Task details: Exactly the lines from the one holding "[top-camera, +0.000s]" through the last line of the listing below must appear in the answer, and no pictures.

The data:
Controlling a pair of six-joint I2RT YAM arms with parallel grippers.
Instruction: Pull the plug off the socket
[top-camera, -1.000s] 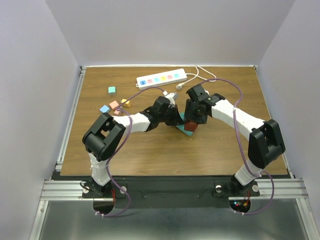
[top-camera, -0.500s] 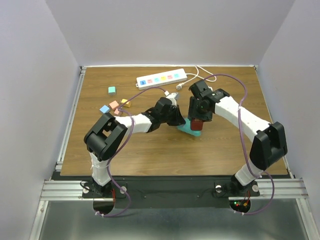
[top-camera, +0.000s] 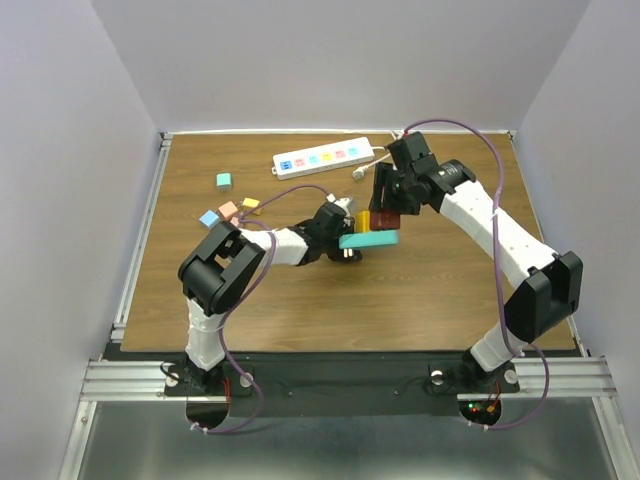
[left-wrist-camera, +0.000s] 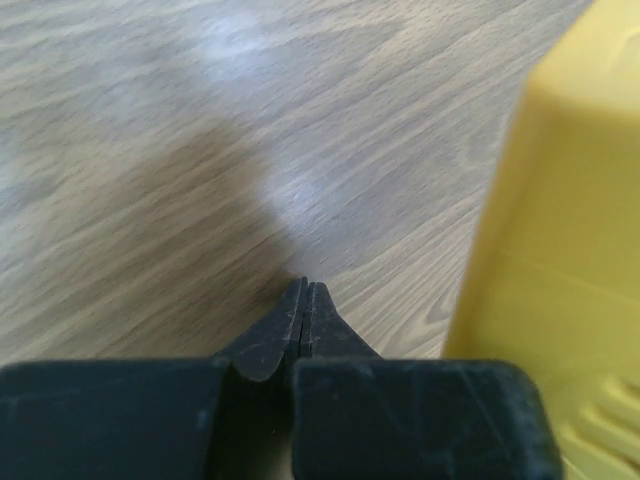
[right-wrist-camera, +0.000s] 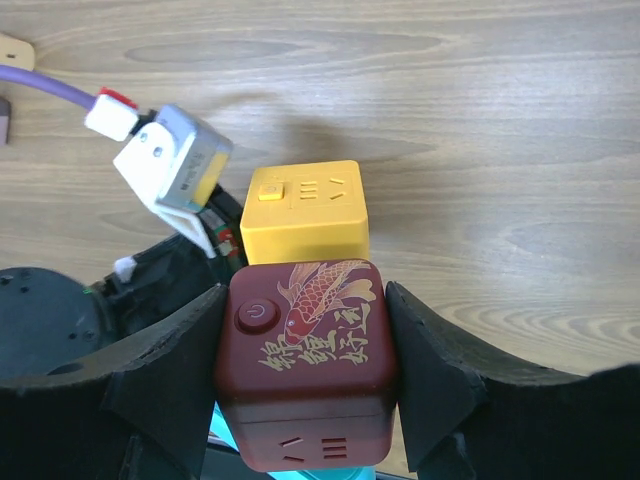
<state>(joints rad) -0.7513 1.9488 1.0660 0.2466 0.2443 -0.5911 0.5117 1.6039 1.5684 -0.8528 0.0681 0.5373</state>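
Red cube (right-wrist-camera: 305, 345) now farther back; yellow cube (right-wrist-camera: 305, 210) newly in view beside it.

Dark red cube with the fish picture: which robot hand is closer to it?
Right. The right gripper clamps the dark red cube between its fingers; the left gripper, shut, is beside the neighbouring yellow cube.

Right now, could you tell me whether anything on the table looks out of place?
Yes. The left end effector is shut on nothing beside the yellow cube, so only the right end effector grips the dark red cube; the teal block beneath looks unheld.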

Solution to this exercise:
[top-camera, +0.000s] 
[left-wrist-camera, +0.000s] 
[right-wrist-camera, +0.000s] 
<state>(joints rad) -0.7513 1.9488 1.0660 0.2466 0.2443 -0.5911 0.5117 1.6039 1.5684 -0.8528 0.0681 0.5373</state>
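Red cube (right-wrist-camera: 305, 345) now farther back; yellow cube (right-wrist-camera: 305, 210) newly in view beside it.

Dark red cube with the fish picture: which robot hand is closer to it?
Right. The right gripper clamps the dark red cube between its fingers; the left gripper, shut, is beside the neighbouring yellow cube.

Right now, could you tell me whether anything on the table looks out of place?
Yes. The left end effector is shut on nothing beside the yellow cube, so only the right end effector grips the dark red cube; the teal block beneath looks unheld.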

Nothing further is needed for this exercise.